How to generate an embedding from a classification deep learning model

This Jupyter notebook will serve as a tutorial for anyone who wants to convert their deep learning model into a feature extractor.

In this example I will:

1. Use the Wav2vec model to classify one audio.
1. Use the same model to generate an embedding.

This is extrapolable to any other model, because this is a math method, not an implementation of a library.

First of all, make sure you have the following libraries installed to run this notebook:

import torch
import librosa
from transformers import AutoFeatureExtractor, Wav2Vec2ForSequenceClassification

We can start with the code then.

Simple classification with wav2vec

First of all, we are going to load the wav2vec2 model with a classification head (the emotion recognition classificator)

model_to_use = "superb/wav2vec2-base-superb-er"
featureExtractor = AutoFeatureExtractor.from_pretrained(model_to_use)
wav2vec_model = Wav2Vec2ForSequenceClassification.from_pretrained(model_to_use)
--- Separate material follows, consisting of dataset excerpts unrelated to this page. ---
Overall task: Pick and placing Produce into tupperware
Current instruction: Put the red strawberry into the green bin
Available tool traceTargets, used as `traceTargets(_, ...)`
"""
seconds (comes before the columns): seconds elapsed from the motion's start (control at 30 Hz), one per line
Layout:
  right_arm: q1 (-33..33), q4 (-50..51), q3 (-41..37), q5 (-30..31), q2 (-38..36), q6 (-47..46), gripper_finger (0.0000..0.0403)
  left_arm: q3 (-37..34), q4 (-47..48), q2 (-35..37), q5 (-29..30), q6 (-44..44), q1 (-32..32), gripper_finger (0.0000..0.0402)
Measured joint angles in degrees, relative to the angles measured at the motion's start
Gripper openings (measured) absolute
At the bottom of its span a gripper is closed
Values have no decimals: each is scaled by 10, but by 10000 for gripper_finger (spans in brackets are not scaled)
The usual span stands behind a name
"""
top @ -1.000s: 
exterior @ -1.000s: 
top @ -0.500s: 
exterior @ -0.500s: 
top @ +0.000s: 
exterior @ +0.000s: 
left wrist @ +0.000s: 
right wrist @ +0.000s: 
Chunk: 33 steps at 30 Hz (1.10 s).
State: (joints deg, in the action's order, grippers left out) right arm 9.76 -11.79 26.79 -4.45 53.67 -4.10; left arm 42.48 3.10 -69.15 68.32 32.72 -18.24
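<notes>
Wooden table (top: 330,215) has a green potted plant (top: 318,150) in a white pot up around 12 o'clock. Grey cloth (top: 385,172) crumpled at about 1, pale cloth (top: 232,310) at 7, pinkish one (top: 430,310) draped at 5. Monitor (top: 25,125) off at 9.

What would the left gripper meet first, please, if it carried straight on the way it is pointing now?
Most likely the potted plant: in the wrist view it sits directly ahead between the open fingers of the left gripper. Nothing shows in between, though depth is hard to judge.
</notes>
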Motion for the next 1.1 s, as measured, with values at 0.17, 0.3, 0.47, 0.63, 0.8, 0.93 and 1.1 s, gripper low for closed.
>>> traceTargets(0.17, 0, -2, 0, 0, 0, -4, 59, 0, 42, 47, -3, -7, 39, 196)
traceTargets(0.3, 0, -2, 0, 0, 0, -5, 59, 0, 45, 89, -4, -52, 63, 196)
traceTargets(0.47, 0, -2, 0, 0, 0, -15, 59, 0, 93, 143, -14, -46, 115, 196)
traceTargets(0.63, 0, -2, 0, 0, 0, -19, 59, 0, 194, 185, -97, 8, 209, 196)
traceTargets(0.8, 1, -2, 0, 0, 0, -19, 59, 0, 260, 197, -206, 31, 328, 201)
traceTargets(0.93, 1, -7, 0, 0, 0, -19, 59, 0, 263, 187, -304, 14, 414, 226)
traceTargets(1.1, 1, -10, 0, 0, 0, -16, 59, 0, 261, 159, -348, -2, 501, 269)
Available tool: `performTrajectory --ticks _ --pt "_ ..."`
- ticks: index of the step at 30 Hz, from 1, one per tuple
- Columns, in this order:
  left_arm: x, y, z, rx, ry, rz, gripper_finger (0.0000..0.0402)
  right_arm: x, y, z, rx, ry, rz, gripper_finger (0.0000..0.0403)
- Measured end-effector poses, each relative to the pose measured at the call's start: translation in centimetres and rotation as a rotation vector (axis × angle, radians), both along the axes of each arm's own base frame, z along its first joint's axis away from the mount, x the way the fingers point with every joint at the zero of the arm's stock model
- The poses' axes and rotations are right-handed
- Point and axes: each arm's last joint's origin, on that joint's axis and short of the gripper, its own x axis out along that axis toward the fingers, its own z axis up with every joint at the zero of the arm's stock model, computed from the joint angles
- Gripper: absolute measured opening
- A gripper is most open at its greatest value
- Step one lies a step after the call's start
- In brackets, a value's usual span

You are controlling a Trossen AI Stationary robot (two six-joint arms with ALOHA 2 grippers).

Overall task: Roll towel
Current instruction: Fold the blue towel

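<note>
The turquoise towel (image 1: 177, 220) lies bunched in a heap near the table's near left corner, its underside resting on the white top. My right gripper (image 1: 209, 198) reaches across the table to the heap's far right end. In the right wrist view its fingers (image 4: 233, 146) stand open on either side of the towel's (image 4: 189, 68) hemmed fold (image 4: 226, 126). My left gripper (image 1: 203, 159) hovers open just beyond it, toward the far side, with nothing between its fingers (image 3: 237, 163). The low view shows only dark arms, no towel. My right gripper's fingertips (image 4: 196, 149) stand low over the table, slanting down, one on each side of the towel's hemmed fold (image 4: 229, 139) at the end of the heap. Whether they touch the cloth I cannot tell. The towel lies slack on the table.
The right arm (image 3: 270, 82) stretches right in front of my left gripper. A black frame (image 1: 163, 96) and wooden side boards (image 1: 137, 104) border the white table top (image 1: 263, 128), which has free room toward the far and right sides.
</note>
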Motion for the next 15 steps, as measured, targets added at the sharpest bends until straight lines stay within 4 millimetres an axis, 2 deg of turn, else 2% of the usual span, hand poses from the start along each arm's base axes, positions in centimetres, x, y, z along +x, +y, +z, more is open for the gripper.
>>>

/home/amable/Desktop/embeddings/env_audio/lib/python3.12/site-packages/transformers/configuration_utils.py:334: UserWarning: Passing `gradient_checkpointing` to a config initialization is deprecated and will be removed in v5 Transformers. Using `model.gradient_checkpointing_enable()` instead, or if you are using the `Trainer` API, pass `gradient_checkpointing=True` in your `TrainingArguments`.
  warnings.warn(

Ok, I have an audio that i would like to classify. Let's classify it:

# 3. Load and preprocess an audio file
audio, sr = librosa.load("audio_example.wav", sr=16000)  # wav2vec2 expects 16kHz
inputs = featureExtractor(audio, sampling_rate=16000, return_tensors="pt", padding=True)

# 4. Pass the audio through the embedding model
with torch.no_grad():
    outputs = wav2vec_model(**inputs)
    
# The model returns logits (before softmax)
logits = outputs.logits

# Predicted class
predicted_class_id = torch.argmax(logits, dim=-1).item()
predicted_label = wav2vec_model.config.id2label[predicted_class_id]

print("Logits:", logits)
print("Predicted class ID:", predicted_class_id)
print("Predicted label:", predicted_label)

Logits: tensor([[ 0.9470, -0.2392,  1.8484, -3.6136]])
Predicted class ID: 2
Predicted label: ang

It seems all normal. We have done a classification of an audio. That's very good.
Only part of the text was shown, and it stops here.